Despite intense efforts there is no safe and efficacious
vaccine against
visceral leishmaniasis, which is fatal and endemic in many tropical countries. A major shortcoming in the
vaccine development against blood-borne parasitic agents such as Leishmania is the inadequate predictive power of the early immune responses mounted in the host against the experimental
vaccines. Often immune correlates derived from in-bred animal models do not yield
immune markers of protection that can be readily extrapolated to humans. The limited efficacy of
vaccines based on
DNA, subunit, heat killed parasites has led to the realization that acquisition of durable immunity against the protozoan parasites requires a controlled
infection with a live attenuated organism. Recent success of irradiated
malaria parasites as a
vaccine candidate further strengthens this approach to vaccination. We developed several gene deletion mutants in Leishmania donovani as potential live
attenuated vaccines and reported extensively on the immunogenicity of LdCentrin1 deleted mutant in mice, hamsters, and dogs.

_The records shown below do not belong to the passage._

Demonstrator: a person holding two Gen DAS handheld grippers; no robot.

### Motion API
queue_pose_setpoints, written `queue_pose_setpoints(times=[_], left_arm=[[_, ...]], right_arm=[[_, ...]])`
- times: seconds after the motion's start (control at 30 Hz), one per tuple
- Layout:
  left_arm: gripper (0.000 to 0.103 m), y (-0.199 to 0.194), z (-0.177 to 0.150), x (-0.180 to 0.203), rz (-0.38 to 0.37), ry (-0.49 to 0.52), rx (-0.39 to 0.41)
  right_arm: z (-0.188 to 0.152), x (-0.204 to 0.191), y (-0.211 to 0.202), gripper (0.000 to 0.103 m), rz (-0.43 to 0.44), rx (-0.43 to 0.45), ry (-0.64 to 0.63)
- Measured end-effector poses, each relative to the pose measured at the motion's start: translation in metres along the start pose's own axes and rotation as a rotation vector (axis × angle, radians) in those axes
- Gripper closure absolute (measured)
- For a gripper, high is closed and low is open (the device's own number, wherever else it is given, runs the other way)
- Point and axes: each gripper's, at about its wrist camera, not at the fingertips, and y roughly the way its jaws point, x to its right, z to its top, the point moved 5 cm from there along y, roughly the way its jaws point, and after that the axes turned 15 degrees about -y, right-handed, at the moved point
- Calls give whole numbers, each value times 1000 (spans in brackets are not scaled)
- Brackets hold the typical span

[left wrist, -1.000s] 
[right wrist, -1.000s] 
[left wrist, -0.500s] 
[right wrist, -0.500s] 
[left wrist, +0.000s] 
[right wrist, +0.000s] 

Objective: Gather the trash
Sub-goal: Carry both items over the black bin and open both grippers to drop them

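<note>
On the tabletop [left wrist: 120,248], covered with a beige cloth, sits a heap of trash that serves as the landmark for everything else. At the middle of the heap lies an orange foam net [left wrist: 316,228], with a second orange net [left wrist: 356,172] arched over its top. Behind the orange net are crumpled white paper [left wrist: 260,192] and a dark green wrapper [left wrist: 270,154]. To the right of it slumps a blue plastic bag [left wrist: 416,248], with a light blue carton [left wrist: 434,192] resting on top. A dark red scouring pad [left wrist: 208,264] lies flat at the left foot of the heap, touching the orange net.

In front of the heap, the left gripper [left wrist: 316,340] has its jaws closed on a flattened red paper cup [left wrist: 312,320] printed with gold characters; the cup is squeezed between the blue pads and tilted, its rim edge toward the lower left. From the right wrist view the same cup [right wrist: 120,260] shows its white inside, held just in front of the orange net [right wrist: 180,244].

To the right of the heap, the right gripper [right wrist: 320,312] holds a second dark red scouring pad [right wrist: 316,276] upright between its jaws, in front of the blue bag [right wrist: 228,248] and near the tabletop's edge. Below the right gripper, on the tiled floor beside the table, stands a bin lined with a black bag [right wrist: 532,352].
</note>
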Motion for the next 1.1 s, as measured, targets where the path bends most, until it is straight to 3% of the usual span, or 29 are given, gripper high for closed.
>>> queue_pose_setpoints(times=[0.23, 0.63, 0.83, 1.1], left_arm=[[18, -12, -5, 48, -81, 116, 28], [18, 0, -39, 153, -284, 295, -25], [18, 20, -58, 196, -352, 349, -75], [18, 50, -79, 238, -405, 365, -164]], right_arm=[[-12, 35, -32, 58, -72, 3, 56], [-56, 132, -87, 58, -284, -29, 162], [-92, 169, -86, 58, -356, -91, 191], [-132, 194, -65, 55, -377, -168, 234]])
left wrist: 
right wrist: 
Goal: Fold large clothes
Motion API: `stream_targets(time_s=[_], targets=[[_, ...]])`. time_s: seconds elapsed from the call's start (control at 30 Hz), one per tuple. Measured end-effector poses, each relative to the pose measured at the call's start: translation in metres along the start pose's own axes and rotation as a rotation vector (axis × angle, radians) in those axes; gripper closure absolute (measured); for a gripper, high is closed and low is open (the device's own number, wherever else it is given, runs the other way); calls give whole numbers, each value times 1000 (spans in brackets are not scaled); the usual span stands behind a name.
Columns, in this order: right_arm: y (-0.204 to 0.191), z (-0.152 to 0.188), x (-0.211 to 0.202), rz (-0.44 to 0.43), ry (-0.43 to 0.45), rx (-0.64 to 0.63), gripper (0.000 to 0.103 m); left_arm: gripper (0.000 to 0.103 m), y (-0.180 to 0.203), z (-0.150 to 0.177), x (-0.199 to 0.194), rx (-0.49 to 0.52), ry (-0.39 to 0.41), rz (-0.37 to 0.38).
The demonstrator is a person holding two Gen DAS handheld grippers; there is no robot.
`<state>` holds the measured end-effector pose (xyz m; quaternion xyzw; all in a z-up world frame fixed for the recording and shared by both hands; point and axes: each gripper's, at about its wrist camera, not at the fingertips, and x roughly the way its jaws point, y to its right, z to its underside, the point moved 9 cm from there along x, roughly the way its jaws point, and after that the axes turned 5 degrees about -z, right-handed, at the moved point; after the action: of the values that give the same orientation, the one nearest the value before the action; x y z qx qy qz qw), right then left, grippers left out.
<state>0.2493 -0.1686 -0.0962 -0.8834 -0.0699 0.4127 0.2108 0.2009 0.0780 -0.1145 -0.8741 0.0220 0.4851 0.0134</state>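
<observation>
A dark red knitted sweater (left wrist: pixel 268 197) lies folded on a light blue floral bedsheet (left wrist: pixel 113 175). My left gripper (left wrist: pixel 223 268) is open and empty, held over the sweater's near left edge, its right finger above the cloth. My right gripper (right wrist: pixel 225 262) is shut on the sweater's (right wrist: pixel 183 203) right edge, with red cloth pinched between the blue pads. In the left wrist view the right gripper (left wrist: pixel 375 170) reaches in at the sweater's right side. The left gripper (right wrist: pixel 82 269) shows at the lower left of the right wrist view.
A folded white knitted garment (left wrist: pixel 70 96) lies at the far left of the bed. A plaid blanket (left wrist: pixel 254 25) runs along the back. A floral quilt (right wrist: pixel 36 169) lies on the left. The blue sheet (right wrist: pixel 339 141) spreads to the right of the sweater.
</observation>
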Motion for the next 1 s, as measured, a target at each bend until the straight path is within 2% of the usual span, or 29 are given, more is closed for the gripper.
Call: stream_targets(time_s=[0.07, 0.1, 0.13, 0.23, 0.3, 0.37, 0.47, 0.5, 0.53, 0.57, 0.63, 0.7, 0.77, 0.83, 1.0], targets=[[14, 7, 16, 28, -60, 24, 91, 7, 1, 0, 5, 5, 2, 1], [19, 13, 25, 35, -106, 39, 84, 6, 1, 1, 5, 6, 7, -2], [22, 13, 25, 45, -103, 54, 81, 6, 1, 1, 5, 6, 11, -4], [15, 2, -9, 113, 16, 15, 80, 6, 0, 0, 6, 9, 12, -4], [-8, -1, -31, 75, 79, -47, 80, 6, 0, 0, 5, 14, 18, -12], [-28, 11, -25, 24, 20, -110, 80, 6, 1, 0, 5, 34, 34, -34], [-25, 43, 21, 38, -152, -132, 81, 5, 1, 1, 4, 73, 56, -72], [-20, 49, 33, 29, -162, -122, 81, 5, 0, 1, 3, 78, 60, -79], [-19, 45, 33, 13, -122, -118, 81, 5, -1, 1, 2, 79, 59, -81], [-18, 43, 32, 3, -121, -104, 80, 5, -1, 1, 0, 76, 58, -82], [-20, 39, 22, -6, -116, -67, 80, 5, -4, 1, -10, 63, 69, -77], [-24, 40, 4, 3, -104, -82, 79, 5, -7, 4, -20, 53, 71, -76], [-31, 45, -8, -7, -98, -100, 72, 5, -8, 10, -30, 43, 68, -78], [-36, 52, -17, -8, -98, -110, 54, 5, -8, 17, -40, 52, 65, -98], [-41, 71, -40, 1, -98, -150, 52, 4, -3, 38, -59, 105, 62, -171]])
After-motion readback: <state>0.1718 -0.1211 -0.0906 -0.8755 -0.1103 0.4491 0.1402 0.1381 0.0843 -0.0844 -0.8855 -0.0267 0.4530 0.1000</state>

Additional limited studies using genetically modified live attenuated Leishmania parasites as
vaccine candidates have been reported. However, for the live attenuated parasite
vaccines, the primary barrier against widespread use remains the absence of clear
biomarkers associated with protection and safety. Recent studies in evaluation of
vaccines, e.g.,
influenza and
yellow fever vaccines, using systems biology tools demonstrated the power of such strategies in understanding the immunological mechanisms that underpin a protective phenotype. Applying similar tools in isolated human tissues such as PBMCs from healthy individuals infected with live attenuated parasites such as LdCen(-/-) in vitro followed by human microarray hybridization experiments will enable us to understand how early
vaccine-induced gene expression profiles and the associated immune responses are coordinately regulated in normal individuals. In addition, comparative analysis of
biomarkers in PBMCs from asymptomatic or healed
visceral leishmaniasis individuals in response to
vaccine candidates including live attenuated parasites may provide clues about determinants of protective immunity and be helpful in shaping the final
Leishmania vaccine formulation in the clinical trials.